In the previous post, we ran through the setup steps including installing an Azure Analysis Services instance and the On-Premises Gateway. In this post, let’s continue with the next steps, including using SSDT to create a new Analysis Services project which uses a local SQL Server data source and deploying to Azure Analysis Services.
Setting up SSDT
Firstly, if you haven’t already, you’ll need to install Visual Studio with the SQL Server Data Tools add-in. The suggested installation order to avoid any errors is;
- Install SQL Server (unless your data source is running on a different machine). You can get a free trial edition of SQL Server here.
- Install Visual Studio 2017 from here. You can choose the free Community Edition. Note, during install, make sure you chose the Data Storage and Processing option
- Install SQL Server Data Tools for Visual Studio 2017 from here. This will enable you to create projects for SQL Server Integration Services, Analysis Services and Reporting Services
After installation, open Visual Studio 2017 and create a new Analysis Services Tabular Project.
Creating a Tabular Model Project
Next, choose the Integrated workspace option and SQL Server 2017 / Azure Analysis Services (1400) for the compatibility level.
If you’re unfamiliar with creating Tabular model projects, there’s a full tutorial available here. Note; when adding the data source to the project, make sure you use the full servername, rather than “localhost” or “.”, to ensure the Gateway machine can resolve the SQL Server name when refreshing the source.

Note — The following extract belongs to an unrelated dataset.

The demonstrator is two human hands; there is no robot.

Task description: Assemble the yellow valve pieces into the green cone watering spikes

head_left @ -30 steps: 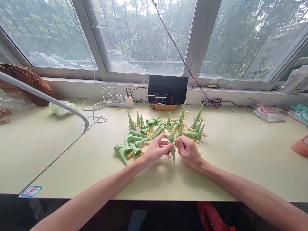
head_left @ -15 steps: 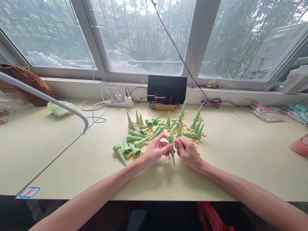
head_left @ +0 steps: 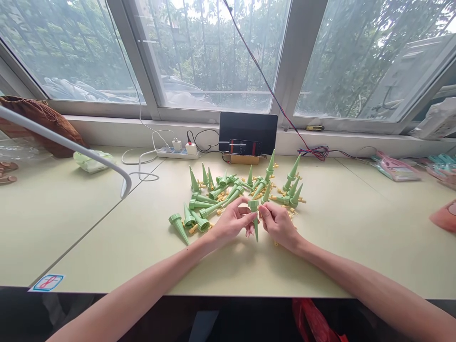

When development is complete, ensure the Deployment Server property contains the Azure Analysis Services servername, which you can get from the Overview page of your AAS instance in the Azure portal.
To deploy to Azure Analysis Services, right-click on the project and choose deploy. When deploying, you may be prompted to enter your account. Enter your organizational account and password, for example firstname.lastname@example.org. This account must be an Administrator in AAS, which you can check in the Azure Portal by opening the Analysis Services Admins section of your AAS instance.
Once deployed, you can browse your deployed models. In the Azure portal, click the Manage blade under Models in your AAS instance, and chose to open the model in the tool of your choice.
If you’re doing following this as a learning exercise, make sure you pause AAS when you’re finished, to stop the billing. Another great benefit of Azure PaaS services!